Alto Adige Pinot Bianco Kaltern Kunstuck 2014
95 euro (formato magnum)
È la prima volta che lo fanno, ed è stato imbottigliato solo in magnum. Loro pronosticano per il vino almeno 15 anni di vita (splendida ed evolutiva) nella bottiglia (molto bella) che lo protegge. Ma voi (e chi da voi lo riceverà in dono) non dovete certo per forza aspettar tanto. Le feste prossime sono già un’occasione superba per testare e godersi la nuova creatura della Cantina di Caldaro, figlia solo di annate assolute e speciali (lassù da loro il 2014 per i bianchi lo è stata di certo) e un po’ orgoglio e traino dell’intera, e reputata, produzione aziendale.
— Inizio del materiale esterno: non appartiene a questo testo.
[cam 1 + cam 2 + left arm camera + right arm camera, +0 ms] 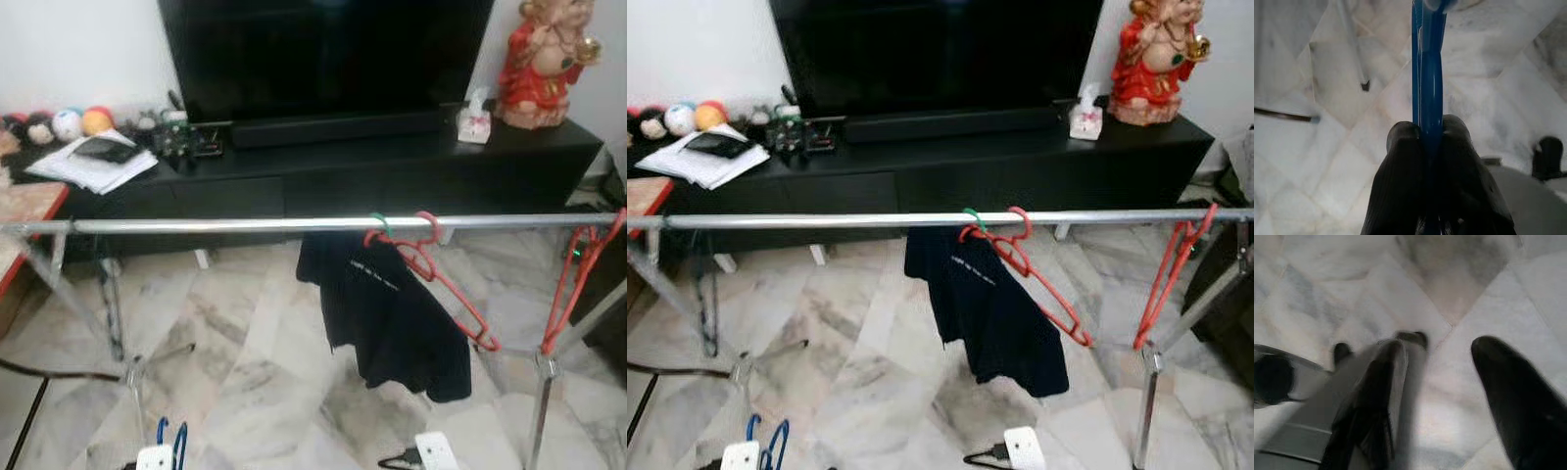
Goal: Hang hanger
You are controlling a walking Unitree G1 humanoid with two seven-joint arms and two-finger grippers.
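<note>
Now blue hanger (1427,73) between left jaws

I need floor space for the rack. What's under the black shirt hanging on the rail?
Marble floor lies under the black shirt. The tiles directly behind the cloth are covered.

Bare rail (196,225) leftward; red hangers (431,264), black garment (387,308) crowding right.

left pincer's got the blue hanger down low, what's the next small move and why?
Probably raise the left pincer toward the bare stretch of rail. It is shut on the blue hanger low near the floor, well below the rail, and the red hangers crowd the right part.
</note>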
Fermentato e maturato in botte grande di rovere, freschissimo grazie all’acidità nitida e alla cristallina sobrietà del clima del millesimo (uno dei pochi non accaldati dell’ultima fase storica) questo Pinot Bianco inseiem solido e teso, avvolgente e vibrante, vi conquisterà il cuore del destinatario/a. Che avrà belle chances a sua volta, visto il formato, di accrescere la sua popolarità condividendone l’assaggio.